High School Just Really Sucks: Review of Yaqui Delgado Wants to Kick Your Ass

It is a truth universally acknowledged that attending high school in the United States just completely blows. The best, and by best I mean the least harsh, description I’ve heard of someone’s high school experience is “meh, it wasn’t too bad, but I wouldn’t go back for anything.” If THAT is the top of the totem pole, then I think I’m right in saying that no one truly leaves high school completely unscathed. It is a damaging, annoying time to be alive. Everyone cares too much about completely everything, even about the smallest things that shouldn’t matter. We haven’t learned yet to let things go, or to not give so many fucks.

At that ripe young age, right before you’re able to spread your wings and figure out who you really are and what you want, everything matters. What you wear, the grades you get, the friends you have – it ALL matters SO MUCH. Kids walk around, stuck in their heads, so aware of how they’re being seen, and they’re bouncing off their classmates who are all doing the exact same thing.
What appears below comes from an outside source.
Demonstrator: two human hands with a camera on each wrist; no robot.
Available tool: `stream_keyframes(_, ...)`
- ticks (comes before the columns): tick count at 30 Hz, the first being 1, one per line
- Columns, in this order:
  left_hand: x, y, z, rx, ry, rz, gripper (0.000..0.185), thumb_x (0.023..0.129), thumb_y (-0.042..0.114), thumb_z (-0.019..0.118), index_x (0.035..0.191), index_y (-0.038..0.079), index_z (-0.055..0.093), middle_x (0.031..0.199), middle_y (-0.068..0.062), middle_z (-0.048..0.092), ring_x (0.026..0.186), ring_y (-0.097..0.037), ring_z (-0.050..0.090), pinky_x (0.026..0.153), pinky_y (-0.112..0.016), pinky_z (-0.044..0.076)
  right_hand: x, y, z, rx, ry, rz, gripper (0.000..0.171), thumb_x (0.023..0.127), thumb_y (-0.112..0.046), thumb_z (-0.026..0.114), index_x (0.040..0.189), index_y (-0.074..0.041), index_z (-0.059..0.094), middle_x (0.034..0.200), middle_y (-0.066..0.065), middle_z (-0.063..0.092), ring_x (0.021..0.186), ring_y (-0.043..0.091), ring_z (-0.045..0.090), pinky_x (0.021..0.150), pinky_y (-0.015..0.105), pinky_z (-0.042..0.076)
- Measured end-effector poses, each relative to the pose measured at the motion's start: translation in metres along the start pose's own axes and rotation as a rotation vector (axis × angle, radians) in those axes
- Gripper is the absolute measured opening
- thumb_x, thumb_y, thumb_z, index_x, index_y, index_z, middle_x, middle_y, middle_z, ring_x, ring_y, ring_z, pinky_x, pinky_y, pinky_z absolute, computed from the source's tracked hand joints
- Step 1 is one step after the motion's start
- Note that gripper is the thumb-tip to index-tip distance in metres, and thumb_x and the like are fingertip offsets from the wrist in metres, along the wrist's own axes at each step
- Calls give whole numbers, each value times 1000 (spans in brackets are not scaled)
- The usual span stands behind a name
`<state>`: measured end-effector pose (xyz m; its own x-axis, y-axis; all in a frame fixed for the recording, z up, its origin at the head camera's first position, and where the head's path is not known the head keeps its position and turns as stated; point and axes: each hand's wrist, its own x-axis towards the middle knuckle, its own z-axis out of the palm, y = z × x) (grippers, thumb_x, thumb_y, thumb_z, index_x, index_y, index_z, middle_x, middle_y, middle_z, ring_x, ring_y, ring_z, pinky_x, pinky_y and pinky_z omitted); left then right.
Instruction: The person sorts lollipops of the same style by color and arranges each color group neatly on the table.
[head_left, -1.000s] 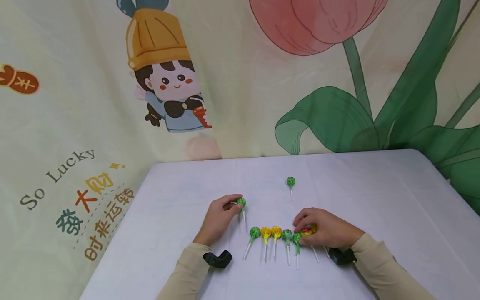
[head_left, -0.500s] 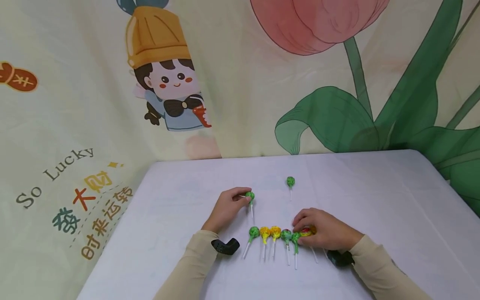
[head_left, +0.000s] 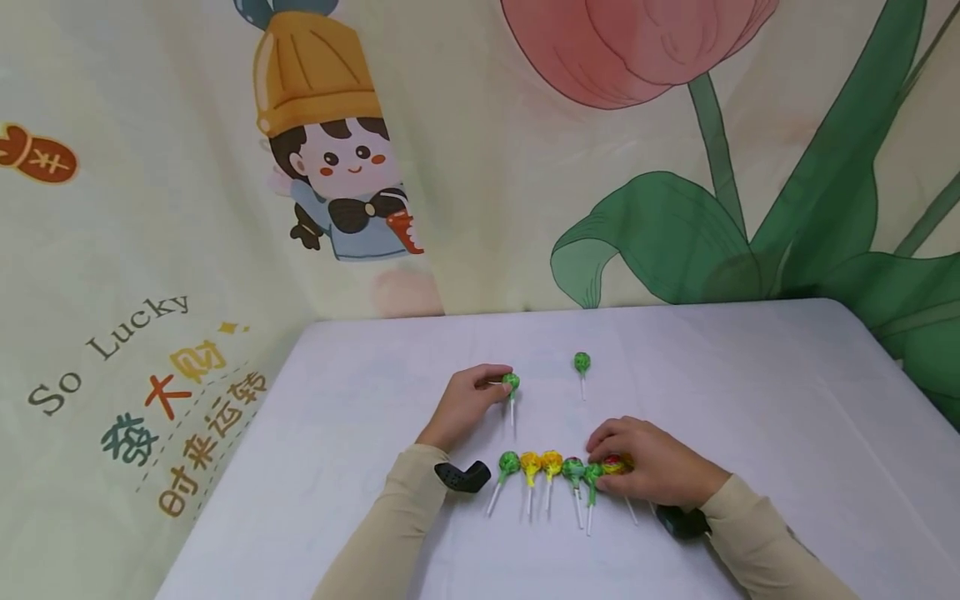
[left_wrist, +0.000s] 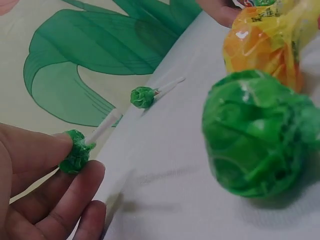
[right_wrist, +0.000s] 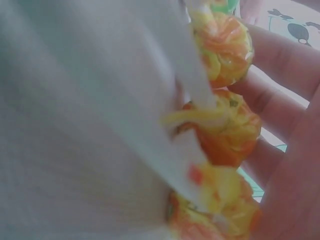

High school is a swirling vortex of hormones and other people’s opinions, and you’re lucky if you get out with a “meh, it wasn’t too bad.”

Cuban-American author Meg Medina transports you back to this unforgettable time in Yaqui Delgado Wants to Kick Your Ass. Her lead character Piddy Sanchez undoubtedly does not escape the horrors of her high school experience with a “meh.” Piddy, short for Piedad, finds herself at a new school and immediately the object of  an unknown girl’s (Yaqui Delgado) attention. A classmate tells Piddy on page 1 that Yaqui most likely doesn’t like that Piddy “shakes her ass” so much (a side effect of too much dancing with her mom’s BFF Lila), and that Yaqui, well, wants to kick her ass.

Yaqui book cover

 

What follows this revelation is Piddy’s anxiety-ridden journey, a deft navigation through the horrors of modern-day bullying, the power of female friendships, and Medina’s insight into a colorful, vocal chorus of beautifully individual voices.

A World of Fear

Medina does something incredibly crucial in her portrayal of Piddy’s harassment in this story – she focuses on Piddy’s atmospheric fear rather than on the physical violence she endures. Piddy’s fear of Yaqui and what she or her friends might do permeates every part of her life, and lurks behind every conversation or thought that she has. It doesn’t stop when she leaves school and gets home, or when she decides to skip school to avoid Yaqui – the terror hangs around her, constantly.

It’s really easy to tell kids that are being bullied to “move on” or “ignore it,” but many kids don’t have the emotional equipment yet to ignore bullying AND deal with their anxiety about it. Meg Medina reminds you that bullying is not an isolated thing in a young person’s life – it is systemic and is a physical weight that victims carry with them everywhere. Piddy is no exception, and while the violence she goes though is horrific and follows her everywhere (especially when her tormentor uploads a video to YouTube), her emotional fear hits you the hardest. This depiction of anxiety as normal is so important, especially for younger readers who might be dealing with something similar to Piddy’s struggle.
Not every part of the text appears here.